▸ **Assignment**
What you return must be an exact copy of the lines in the listing below between the line holding "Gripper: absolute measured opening" and the line holding "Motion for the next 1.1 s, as", inclusive, and nothing more.

▸ **Material for the task**
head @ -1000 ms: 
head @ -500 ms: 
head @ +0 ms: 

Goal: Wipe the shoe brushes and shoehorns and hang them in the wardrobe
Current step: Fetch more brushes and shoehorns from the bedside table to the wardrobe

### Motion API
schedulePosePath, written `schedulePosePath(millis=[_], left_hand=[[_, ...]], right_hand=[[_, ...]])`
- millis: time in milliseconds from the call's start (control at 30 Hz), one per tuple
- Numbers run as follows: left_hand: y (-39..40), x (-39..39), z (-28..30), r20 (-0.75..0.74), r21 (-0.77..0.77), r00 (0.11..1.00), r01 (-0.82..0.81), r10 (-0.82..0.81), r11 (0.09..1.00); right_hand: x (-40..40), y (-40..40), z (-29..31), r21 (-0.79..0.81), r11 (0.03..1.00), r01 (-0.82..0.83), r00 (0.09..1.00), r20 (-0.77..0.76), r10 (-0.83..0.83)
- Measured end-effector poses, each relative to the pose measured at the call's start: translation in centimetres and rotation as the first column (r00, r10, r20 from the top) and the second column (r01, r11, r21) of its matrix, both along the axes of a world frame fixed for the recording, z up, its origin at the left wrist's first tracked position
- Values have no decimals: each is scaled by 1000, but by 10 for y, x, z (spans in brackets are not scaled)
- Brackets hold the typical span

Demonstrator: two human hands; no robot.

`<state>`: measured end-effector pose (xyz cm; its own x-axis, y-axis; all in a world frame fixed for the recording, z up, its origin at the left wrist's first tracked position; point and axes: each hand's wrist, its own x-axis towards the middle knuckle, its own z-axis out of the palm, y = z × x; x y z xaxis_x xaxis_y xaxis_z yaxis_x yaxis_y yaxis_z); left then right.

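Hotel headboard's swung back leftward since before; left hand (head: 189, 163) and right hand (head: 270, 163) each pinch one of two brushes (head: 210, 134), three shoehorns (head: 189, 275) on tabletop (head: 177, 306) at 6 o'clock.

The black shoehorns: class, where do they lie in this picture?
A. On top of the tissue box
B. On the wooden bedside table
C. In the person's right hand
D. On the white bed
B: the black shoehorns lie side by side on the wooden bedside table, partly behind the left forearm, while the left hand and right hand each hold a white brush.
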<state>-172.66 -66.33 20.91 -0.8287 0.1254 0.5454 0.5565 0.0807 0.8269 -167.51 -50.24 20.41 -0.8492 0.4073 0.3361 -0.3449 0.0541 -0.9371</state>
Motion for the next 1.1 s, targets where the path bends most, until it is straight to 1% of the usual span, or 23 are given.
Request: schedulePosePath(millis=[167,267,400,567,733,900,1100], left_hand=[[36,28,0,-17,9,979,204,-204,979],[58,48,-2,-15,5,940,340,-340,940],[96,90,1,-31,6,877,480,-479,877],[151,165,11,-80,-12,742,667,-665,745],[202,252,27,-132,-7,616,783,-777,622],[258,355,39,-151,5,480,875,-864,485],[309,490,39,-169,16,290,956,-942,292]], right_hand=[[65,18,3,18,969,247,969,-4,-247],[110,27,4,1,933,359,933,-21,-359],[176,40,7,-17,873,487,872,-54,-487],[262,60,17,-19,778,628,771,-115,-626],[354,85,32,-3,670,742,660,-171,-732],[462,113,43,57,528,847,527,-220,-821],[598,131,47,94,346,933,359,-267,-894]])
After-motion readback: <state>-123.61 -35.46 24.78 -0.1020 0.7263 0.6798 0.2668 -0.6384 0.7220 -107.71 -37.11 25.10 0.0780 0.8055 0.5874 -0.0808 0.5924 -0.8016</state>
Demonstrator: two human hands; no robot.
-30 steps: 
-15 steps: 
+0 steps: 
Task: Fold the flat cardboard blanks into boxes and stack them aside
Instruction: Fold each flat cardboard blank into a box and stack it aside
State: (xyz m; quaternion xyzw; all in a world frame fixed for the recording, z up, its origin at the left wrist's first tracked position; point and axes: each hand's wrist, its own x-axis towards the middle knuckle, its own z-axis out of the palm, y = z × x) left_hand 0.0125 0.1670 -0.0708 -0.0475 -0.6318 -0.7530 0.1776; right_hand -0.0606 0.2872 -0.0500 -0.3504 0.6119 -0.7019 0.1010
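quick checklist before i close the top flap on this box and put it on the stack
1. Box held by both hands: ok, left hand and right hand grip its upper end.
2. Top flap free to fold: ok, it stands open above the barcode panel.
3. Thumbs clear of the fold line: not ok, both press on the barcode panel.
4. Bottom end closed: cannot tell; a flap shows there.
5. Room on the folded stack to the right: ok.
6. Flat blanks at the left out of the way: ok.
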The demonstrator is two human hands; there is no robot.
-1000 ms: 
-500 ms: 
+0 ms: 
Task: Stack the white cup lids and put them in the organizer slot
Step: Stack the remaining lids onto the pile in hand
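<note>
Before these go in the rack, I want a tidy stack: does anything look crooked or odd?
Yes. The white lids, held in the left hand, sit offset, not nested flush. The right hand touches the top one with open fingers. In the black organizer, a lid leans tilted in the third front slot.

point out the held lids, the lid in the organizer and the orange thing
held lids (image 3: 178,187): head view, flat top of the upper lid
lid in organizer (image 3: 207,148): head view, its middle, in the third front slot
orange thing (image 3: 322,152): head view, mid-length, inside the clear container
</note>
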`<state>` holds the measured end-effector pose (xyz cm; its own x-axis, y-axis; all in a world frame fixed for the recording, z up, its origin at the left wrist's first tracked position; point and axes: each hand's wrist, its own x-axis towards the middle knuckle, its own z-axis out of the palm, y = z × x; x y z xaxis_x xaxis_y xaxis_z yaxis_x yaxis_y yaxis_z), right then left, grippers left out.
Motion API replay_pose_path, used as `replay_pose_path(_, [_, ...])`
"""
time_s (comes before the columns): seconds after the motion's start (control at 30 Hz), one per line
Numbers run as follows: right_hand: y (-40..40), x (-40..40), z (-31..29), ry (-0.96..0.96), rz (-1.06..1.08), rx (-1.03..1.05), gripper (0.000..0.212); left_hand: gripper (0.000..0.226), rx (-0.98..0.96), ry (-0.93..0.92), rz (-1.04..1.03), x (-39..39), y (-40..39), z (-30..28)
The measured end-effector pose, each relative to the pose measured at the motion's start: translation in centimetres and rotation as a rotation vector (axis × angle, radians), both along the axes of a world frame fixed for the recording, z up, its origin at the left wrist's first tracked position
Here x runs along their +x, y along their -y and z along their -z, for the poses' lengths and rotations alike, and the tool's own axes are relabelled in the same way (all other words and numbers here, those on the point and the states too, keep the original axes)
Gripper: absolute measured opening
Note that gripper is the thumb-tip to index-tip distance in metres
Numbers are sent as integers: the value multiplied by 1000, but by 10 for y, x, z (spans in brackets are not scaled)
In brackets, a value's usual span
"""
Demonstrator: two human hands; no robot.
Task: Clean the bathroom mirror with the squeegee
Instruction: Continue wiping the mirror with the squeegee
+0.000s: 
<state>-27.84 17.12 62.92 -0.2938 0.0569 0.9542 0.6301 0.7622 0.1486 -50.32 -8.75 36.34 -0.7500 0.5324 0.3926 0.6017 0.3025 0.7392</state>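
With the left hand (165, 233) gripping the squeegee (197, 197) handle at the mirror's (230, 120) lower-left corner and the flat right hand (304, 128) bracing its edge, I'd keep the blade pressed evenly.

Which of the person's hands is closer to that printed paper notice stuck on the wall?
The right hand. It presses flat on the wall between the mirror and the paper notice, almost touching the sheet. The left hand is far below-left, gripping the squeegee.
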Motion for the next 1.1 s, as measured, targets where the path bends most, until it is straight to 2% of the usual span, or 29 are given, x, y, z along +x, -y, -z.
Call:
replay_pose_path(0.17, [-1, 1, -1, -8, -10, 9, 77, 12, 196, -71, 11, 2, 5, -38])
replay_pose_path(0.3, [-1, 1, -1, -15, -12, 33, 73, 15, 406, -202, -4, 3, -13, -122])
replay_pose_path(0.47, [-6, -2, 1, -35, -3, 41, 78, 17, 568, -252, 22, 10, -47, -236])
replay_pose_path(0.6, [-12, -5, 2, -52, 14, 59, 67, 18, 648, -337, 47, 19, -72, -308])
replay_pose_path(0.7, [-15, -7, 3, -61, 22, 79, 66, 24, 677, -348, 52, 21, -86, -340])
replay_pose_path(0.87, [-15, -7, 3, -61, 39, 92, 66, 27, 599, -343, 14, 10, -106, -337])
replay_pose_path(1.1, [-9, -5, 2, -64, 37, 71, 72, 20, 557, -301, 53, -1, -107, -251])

▸ **Problem solution**
Gripper: absolute measured opening
Note that gripper is the thumb-tip to index-tip distance in metres
Numbers are sent as integers: the value multiplied by 1000, but by 10 for y, x, z (spans in brackets are not scaled)
In brackets, a value's usual span
"""
Demonstrator: two human hands; no robot.
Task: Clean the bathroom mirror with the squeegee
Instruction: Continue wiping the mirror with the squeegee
+0.000s: 
<state>-27.84 17.12 62.92 -0.2938 0.0569 0.9542 0.6301 0.7622 0.1486 -50.32 -8.75 36.34 -0.7500 0.5324 0.3926 0.6017 0.3025 0.7392</state>
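With the left hand (165, 233) gripping the squeegee (197, 197) handle at the mirror's (230, 120) lower-left corner and the flat right hand (304, 128) bracing its edge, I'd keep the blade pressed evenly.

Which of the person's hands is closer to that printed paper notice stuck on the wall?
The right hand. It presses flat on the wall between the mirror and the paper notice, almost touching the sheet. The left hand is far below-left, gripping the squeegee.
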Motion for the next 1.1 s, as measured, targets where the path bends most, until it is straight to 2% of the usual span, or 29 are given, x, y, z along +x, -y, -z.

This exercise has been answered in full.